DESCRIPTION OF THE TASK >> Nothing but the records beneath, reproduced exactly, should appear in the answer.
════════════════════
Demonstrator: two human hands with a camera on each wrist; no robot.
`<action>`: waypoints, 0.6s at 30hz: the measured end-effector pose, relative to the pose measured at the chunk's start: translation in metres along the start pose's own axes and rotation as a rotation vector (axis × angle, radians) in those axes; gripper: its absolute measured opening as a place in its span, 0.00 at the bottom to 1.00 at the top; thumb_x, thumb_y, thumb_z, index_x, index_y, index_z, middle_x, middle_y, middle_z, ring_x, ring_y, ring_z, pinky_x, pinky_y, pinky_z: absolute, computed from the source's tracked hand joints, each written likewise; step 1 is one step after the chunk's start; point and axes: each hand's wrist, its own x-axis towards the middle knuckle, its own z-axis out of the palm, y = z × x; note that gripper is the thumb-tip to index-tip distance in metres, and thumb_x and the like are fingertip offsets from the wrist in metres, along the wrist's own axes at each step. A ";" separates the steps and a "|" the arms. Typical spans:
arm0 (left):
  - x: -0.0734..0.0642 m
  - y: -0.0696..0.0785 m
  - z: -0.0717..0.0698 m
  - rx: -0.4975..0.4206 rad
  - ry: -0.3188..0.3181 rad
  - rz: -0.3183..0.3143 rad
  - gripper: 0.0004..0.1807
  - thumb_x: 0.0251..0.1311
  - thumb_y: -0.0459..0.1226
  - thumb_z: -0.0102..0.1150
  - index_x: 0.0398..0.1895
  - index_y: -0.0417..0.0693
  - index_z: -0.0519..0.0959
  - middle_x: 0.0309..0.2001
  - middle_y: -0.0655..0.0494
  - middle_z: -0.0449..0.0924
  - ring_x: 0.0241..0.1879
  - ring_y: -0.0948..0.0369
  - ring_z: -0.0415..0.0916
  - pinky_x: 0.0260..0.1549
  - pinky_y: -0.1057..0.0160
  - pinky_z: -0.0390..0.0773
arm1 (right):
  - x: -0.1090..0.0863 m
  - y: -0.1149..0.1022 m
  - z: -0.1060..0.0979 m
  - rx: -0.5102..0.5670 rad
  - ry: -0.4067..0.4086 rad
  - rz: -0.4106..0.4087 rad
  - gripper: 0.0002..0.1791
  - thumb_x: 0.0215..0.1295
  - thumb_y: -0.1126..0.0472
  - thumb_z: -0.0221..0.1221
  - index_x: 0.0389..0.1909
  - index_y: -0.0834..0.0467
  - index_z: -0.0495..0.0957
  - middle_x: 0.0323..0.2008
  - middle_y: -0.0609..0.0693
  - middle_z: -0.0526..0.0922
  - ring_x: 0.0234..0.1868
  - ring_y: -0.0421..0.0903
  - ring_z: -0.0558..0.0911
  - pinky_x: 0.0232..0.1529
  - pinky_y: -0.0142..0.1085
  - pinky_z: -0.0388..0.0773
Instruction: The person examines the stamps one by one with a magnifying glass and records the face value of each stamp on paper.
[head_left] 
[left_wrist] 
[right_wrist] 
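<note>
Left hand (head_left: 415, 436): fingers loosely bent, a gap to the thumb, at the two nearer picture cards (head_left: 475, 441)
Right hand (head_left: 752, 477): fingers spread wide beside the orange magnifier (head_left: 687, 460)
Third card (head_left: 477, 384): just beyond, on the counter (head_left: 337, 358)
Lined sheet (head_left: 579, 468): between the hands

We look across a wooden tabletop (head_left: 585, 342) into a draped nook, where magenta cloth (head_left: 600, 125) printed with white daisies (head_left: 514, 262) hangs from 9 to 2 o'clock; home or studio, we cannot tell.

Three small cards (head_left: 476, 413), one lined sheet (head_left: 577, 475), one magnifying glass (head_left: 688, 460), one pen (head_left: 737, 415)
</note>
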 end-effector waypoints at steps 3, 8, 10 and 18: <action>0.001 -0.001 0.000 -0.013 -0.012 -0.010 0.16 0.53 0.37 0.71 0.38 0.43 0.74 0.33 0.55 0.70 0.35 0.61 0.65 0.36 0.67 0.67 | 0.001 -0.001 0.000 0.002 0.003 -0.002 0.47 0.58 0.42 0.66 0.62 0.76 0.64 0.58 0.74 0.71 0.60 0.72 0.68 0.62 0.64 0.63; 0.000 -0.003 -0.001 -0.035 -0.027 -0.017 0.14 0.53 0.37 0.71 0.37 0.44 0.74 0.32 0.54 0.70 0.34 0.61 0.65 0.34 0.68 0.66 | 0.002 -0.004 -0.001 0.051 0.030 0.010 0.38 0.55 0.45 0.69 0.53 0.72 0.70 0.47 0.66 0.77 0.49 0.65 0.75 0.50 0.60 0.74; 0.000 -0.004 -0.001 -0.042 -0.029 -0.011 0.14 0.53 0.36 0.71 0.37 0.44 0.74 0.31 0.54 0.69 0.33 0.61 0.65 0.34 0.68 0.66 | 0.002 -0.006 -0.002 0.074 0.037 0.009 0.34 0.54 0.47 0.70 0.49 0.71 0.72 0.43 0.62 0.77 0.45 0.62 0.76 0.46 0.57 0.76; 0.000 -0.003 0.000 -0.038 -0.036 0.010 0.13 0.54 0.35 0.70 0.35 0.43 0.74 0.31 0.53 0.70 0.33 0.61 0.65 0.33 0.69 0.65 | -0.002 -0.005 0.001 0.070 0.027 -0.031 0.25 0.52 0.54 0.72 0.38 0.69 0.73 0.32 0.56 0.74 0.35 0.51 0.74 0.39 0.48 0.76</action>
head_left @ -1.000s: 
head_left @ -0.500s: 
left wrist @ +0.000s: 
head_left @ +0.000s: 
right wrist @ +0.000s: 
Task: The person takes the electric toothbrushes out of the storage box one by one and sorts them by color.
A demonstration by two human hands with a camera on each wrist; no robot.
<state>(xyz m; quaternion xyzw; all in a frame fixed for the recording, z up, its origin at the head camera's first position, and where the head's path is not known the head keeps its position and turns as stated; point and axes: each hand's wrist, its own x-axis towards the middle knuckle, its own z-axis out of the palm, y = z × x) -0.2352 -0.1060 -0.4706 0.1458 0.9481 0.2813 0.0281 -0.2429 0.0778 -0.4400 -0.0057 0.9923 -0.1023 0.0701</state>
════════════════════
RESULT OF THIS EXERCISE >>
Demonstrator: two human hands with a camera on each wrist; no robot.
`<action>`: waypoints, 0.6s at 30hz: the measured end-effector pose, relative to the pose measured at the chunk's start: translation in metres along the start pose's own axes and rotation as a rotation vector (axis × angle, radians) in those axes; gripper: its absolute measured opening as a place in its span, 0.00 at the bottom to 1.00 at the top; thumb_x, thumb_y, thumb_z, index_x, index_y, index_z, middle_x, middle_y, middle_z, ring_x, ring_y, ring_z, pinky_x, pinky_y, pinky_z: absolute, computed from the source's tracked hand joints, each written likewise; step 1 is one step after the chunk's start; point and axes: each hand's wrist, its own x-axis towards the middle knuckle, its own z-axis out of the palm, y = z × x; note that gripper is the thumb-tip to index-tip distance in metres, and thumb_x and the like are fingertip offsets from the wrist in metres, along the wrist's own axes at each step. A ";" separates the steps and a "|" the arms. Typical spans:
arm0 (left):
  - x: -0.0734..0.0642 m
  - y: -0.0696..0.0785 m
  - z: -0.0717..0.0698 m
  - rx: -0.4975..0.4206 rad
  - ry: -0.3188..0.3181 rad
  - rz: -0.3183..0.3143 rad
  - gripper: 0.0004..0.1807
  - thumb_x: 0.0251..0.1311
  - thumb_y: -0.0459..0.1226
  - thumb_z: -0.0102..0.1150
  - index_x: 0.0398..0.1895
  - index_y: -0.0417..0.0693
  - index_z: -0.0519..0.0959
  - middle_x: 0.0309..0.2001
  - middle_y: -0.0655..0.0494
  - middle_z: -0.0449..0.0924
  - ring_x: 0.0241..0.1879
  - ring_y: -0.0948..0.0369
  - ring_z: -0.0415..0.0916
  - pinky_x: 0.0260..0.1549
  - pinky_y: -0.1057..0.0160
  - pinky_z: -0.0390..0.0773
arm1 (right):
  - x: -0.1090..0.0863 m
  - y: -0.1149..0.1022 m
  - z: -0.1060..0.0979 m
  - rx: -0.5102..0.5670 rad
  - ry: -0.4067..0.4086 rad
  - rz: -0.4106..0.4087 rad
  - gripper: 0.0002..0.1791
  - thumb_x: 0.0215..0.1295
  - thumb_y: -0.1126..0.0472
  - thumb_z: -0.0221..0.1221
  - index_x: 0.0389..0.1909
  - index_y: -0.0834..0.0467
  - index_z: -0.0495..0.0957
  - middle_x: 0.0323..0.2008
  - middle_y: -0.0609..0.0693
  - middle_z: -0.0526..0.0922
  - ring_x: 0.0234..0.1868
  - ring_y: -0.0421..0.0903
  - ring_z: -0.0558..0.0911
  - pinky_x: 0.0232..0.1529
  - pinky_y: -0.0142..0.1085
  - pinky_z: -0.0388..0.0773
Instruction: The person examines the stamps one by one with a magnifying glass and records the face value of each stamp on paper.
[head_left] 
[left_wrist] 
[right_wrist] 
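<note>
Left hand (head_left: 415, 436): fingers loosely bent, a gap to the thumb, at the two nearer picture cards (head_left: 475, 441)
Right hand (head_left: 752, 477): fingers spread wide beside the orange magnifier (head_left: 687, 460)
Third card (head_left: 477, 384): just beyond, on the counter (head_left: 337, 358)
Lined sheet (head_left: 579, 468): between the hands

We look across a wooden tabletop (head_left: 585, 342) into a draped nook, where magenta cloth (head_left: 600, 125) printed with white daisies (head_left: 514, 262) hangs from 9 to 2 o'clock; home or studio, we cannot tell.

Three small cards (head_left: 476, 413), one lined sheet (head_left: 577, 475), one magnifying glass (head_left: 688, 460), one pen (head_left: 737, 415)
</note>
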 end-effector waypoints at steps 3, 8, 10 and 18: <action>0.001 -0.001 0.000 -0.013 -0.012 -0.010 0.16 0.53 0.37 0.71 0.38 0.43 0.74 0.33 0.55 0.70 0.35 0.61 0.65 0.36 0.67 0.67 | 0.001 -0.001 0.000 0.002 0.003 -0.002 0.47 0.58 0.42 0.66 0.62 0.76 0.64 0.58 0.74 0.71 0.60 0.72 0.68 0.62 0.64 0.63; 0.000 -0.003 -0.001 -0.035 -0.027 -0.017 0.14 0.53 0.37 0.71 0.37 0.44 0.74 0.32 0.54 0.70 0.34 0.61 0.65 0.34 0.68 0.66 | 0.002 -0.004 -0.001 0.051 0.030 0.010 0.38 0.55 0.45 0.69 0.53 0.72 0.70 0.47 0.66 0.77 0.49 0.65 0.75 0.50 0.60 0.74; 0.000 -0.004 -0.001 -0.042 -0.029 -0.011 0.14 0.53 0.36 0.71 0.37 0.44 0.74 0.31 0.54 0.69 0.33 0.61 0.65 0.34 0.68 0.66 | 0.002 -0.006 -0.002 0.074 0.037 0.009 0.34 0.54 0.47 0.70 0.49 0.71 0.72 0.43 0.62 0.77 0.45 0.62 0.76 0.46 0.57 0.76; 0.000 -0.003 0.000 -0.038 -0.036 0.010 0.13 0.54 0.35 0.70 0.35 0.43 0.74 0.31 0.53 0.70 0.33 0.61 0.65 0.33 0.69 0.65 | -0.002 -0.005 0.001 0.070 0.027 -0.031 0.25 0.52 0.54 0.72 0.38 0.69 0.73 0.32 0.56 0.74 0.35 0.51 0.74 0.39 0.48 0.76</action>
head_left @ -1.000s: 
head_left @ -0.500s: 
left wrist @ +0.000s: 
head_left @ +0.000s: 
right wrist @ +0.000s: 
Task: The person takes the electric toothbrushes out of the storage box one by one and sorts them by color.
A demonstration by two human hands with a camera on each wrist; no robot.
<state>(xyz m; quaternion xyzw; all in a frame fixed for the recording, z up, its origin at the head camera's first position, and where the head's path is not known the head keeps its position and turns as stated; point and axes: each hand's wrist, its own x-axis towards the middle knuckle, its own z-axis out of the palm, y = z × x) -0.2352 -0.1060 -0.4706 0.1458 0.9481 0.2813 0.0281 -0.2429 0.0778 -0.4400 -0.0057 0.9923 -0.1023 0.0701</state>

Nothing remains to be done for this exercise.